Tucatinib, a highly selective HER2 inhibitor, was approved in 2020 as a combination therapy with trastuzumab and capecitabine for the treatment of patients with advanced unresectable or metastatic HER2-positive breast cancer, including patients with brain metastases, who have received one or more prior anti-HER2-based regimens in the metastatic setting.

brand name

Tukysa^TM

Side effects

Tukysa (tucatinib) is a brand-name prescription medication. The Active ingredient is tucatinib. Serious side effects can include diarrhoea, liver damage, and allergic reactions. Mild side effects can occur with Tukysa use. This list doesn’t include all possible mild side effects of the drug. Mild side effects that have been reported with Tukysa include nausea and vomiting, fatigue, reduced appetite, weight loss, joint pain; peripheral neuropathy (nerve damage that causes tingling, numbness, or weakness in your arms, hands, legs, or feet); abdominal pain; headache; skin rash; nosebleeds; anemia (low level of red blood cells); stomatitis; hand-foot syndrome.

Synthesis

Phenol 395 and chloropyridine 396 underwent SNAr reaction in the presence of base and elevated temperature to give diaryl ether 397. Diaryl ether 397 was treated with DMF-DMA (dimethylformamide dimethyl acetal) and hydroxylamine hydrochloride to give aryl carboxamide 398. Next, treatment with trifluoroacetic anhydride resulted in cyclization to give triazolopyridine 399. Finally, reduction of the nitro group completed the preparation of aniline 400. Aniline 401 was converted to carboxamide 402 by the action of DMF-DMA. Next, reduction of the nitro group in carboxamide 402 preserved the nitrile group in 403. Reaction with the thiocarbonyl equivalent of TCDI allowed for thiocarbonyl insertion between commercially available 404 and aniline to give thiourea 405. Aniline 400 was reacted with nitrile 405 in the presence of acid and mild heating to give aminoquinoline 406. Activation of thiourea 405 with acid and methanesulfonyl chloride in aqueous solution resulted in the formation of 2H-aminooxazine to generate tucatinib.

storage

Store at -20°C

Mode of action

Tucatinib binds to tyrosine kinase (an enzyme) of HER2, reducing PI3-kinase and MAP-kinase signaling.

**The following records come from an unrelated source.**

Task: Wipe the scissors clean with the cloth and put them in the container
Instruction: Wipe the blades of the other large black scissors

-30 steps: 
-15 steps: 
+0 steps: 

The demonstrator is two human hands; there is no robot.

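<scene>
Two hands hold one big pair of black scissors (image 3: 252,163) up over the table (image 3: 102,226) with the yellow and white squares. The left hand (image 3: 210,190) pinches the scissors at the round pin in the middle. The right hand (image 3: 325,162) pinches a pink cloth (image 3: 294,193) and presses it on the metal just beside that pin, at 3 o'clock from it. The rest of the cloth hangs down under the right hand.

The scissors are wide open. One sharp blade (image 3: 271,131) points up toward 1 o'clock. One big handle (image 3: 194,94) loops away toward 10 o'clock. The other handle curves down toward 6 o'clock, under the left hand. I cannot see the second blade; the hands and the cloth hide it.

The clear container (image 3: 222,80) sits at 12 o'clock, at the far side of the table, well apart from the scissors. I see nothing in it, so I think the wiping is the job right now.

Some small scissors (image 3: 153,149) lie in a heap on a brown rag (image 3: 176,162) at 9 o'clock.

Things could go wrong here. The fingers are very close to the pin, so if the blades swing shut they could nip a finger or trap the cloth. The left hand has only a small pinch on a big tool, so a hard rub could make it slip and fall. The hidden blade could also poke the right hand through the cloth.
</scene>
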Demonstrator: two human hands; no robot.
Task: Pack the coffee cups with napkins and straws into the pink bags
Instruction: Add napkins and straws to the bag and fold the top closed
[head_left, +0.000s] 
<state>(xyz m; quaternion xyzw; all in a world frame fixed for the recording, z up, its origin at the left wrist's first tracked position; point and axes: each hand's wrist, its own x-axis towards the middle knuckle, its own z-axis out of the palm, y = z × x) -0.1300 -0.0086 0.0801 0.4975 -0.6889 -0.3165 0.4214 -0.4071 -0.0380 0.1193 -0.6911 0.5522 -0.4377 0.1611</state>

In vitro, tucatinib inhibits phosphorylation of HER2 and HER3, resulting in inhibition of downstream MAPK and AKT signaling and cell proliferation, and showed anti-tumor activity in HER2 expressing tumor cells. In vivo, tucatinib inhibited the growth of HER2 expressing tumors. The combination of tucatinib and trastuzumab showed increased anti-tumor activity in vitro and in vivo compared to either drug alone.

References

[1] PATRICE A LEE. In VivoActivity of ARRY-380, a Potent, Small Molecule Inhibitor of ErbB2 in Combination with Trastuzumab, Docetaxel or Bevacizumab.[J]. Cancer research, 2009, 69 1: 5104-5104. DOI:10.1158/0008-5472.SABCS-09-5104.
[2] S. MOULDER. Abstract A143: ARRY-380, a selective HER2 inhibitor: From drug design to clinical evaluation.[J]. Molecular Cancer Therapeutics, 2011, 10 1. DOI:10.1158/1535-7163.TARG-11-A143.
[3] V. DINKEL. Abstract 852: ARRY-380, a potent, small molecule inhibitor of ErbB2, increases survival in intracranial ErbB2+ xenograft models in mice[J]. Cancer research, 2012, 72 1: 852-852. DOI:10.1158/1538-7445.AM2012-852.
[4] KOCIE?SKI P. Synthesis of Tucatinib[J]. Synfacts, 2019, 24 1: 0965. DOI:10.1055/s-0039-1690496.
[5] RASHMI K MURTHY. Tucatinib, Trastuzumab, and Capecitabine for HER2-Positive Metastatic Breast Cancer.[J]. New England Journal of Medicine, 2020, 382 7: 597-609. DOI:10.1056/NEJMoa1914609.
[6] RASHMI MURTHY. Tucatinib with capecitabine and trastuzumab in advanced HER2-positive metastatic breast cancer with and without brain metastases: a non-randomised, open-label, phase 1b study.[J]. Lancet Oncology, 2018: 880-888. DOI:10.1016/S1470-2045(18)30256-0.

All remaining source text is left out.